WORK ORDER
Repeat the data below word for word.

STORED DATA
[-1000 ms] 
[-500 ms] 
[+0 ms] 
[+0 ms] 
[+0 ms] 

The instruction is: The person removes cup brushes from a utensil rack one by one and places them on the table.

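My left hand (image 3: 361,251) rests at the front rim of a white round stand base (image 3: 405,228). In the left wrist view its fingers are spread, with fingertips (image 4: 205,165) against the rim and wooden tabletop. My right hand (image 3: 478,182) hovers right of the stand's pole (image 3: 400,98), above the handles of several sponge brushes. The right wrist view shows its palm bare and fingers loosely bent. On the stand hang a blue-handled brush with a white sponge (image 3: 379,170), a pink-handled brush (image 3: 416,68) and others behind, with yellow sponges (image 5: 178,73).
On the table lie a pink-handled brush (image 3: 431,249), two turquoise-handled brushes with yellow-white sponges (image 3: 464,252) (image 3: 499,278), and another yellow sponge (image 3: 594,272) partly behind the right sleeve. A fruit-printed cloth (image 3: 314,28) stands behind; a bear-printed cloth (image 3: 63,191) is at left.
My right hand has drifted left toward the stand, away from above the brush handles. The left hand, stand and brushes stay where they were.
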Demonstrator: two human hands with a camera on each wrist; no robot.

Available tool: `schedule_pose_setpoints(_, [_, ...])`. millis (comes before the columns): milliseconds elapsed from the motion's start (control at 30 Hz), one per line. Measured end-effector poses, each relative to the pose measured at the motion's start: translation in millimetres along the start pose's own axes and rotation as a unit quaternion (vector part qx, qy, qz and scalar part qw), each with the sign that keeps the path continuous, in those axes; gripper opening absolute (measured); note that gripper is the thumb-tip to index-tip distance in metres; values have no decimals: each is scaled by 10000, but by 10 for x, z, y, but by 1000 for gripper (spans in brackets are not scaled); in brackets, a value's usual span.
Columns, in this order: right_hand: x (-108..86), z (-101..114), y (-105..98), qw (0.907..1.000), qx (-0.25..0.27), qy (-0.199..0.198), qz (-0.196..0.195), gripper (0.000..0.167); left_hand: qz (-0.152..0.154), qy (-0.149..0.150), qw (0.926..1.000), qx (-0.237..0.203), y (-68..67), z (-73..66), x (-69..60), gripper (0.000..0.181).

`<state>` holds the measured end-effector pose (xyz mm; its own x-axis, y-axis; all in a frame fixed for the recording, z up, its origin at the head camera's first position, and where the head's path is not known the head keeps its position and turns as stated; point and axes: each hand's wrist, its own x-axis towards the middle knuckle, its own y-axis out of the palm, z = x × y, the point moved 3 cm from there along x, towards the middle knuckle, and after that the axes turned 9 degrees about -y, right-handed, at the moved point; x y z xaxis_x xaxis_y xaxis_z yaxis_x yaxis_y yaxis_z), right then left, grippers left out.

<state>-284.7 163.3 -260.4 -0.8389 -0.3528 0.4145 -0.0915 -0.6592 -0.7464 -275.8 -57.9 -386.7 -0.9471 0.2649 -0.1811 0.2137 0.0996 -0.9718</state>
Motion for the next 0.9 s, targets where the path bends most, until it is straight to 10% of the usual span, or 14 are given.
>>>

WRITTEN REPLY
[-1000 ms] 
[-500 ms] 
[+0 ms] 
[+0 ms] 
[+0 ms] 

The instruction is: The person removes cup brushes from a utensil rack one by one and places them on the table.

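My left hand (image 3: 361,251) rests at the front rim of a white round stand base (image 3: 405,228). In the left wrist view its fingers are spread, with fingertips (image 4: 205,165) against the rim and wooden tabletop. My right hand (image 3: 478,182) hovers right of the stand's pole (image 3: 400,98), above the handles of several sponge brushes. The right wrist view shows its palm bare and fingers loosely bent. On the stand hang a blue-handled brush with a white sponge (image 3: 379,170), a pink-handled brush (image 3: 416,68) and others behind, with yellow sponges (image 5: 178,73).
On the table lie a pink-handled brush (image 3: 431,249), two turquoise-handled brushes with yellow-white sponges (image 3: 464,252) (image 3: 499,278), and another yellow sponge (image 3: 594,272) partly behind the right sleeve. A fruit-printed cloth (image 3: 314,28) stands behind; a bear-printed cloth (image 3: 63,191) is at left.
My right hand has drifted left toward the stand, away from above the brush handles. The left hand, stand and brushes stay where they were.
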Demonstrator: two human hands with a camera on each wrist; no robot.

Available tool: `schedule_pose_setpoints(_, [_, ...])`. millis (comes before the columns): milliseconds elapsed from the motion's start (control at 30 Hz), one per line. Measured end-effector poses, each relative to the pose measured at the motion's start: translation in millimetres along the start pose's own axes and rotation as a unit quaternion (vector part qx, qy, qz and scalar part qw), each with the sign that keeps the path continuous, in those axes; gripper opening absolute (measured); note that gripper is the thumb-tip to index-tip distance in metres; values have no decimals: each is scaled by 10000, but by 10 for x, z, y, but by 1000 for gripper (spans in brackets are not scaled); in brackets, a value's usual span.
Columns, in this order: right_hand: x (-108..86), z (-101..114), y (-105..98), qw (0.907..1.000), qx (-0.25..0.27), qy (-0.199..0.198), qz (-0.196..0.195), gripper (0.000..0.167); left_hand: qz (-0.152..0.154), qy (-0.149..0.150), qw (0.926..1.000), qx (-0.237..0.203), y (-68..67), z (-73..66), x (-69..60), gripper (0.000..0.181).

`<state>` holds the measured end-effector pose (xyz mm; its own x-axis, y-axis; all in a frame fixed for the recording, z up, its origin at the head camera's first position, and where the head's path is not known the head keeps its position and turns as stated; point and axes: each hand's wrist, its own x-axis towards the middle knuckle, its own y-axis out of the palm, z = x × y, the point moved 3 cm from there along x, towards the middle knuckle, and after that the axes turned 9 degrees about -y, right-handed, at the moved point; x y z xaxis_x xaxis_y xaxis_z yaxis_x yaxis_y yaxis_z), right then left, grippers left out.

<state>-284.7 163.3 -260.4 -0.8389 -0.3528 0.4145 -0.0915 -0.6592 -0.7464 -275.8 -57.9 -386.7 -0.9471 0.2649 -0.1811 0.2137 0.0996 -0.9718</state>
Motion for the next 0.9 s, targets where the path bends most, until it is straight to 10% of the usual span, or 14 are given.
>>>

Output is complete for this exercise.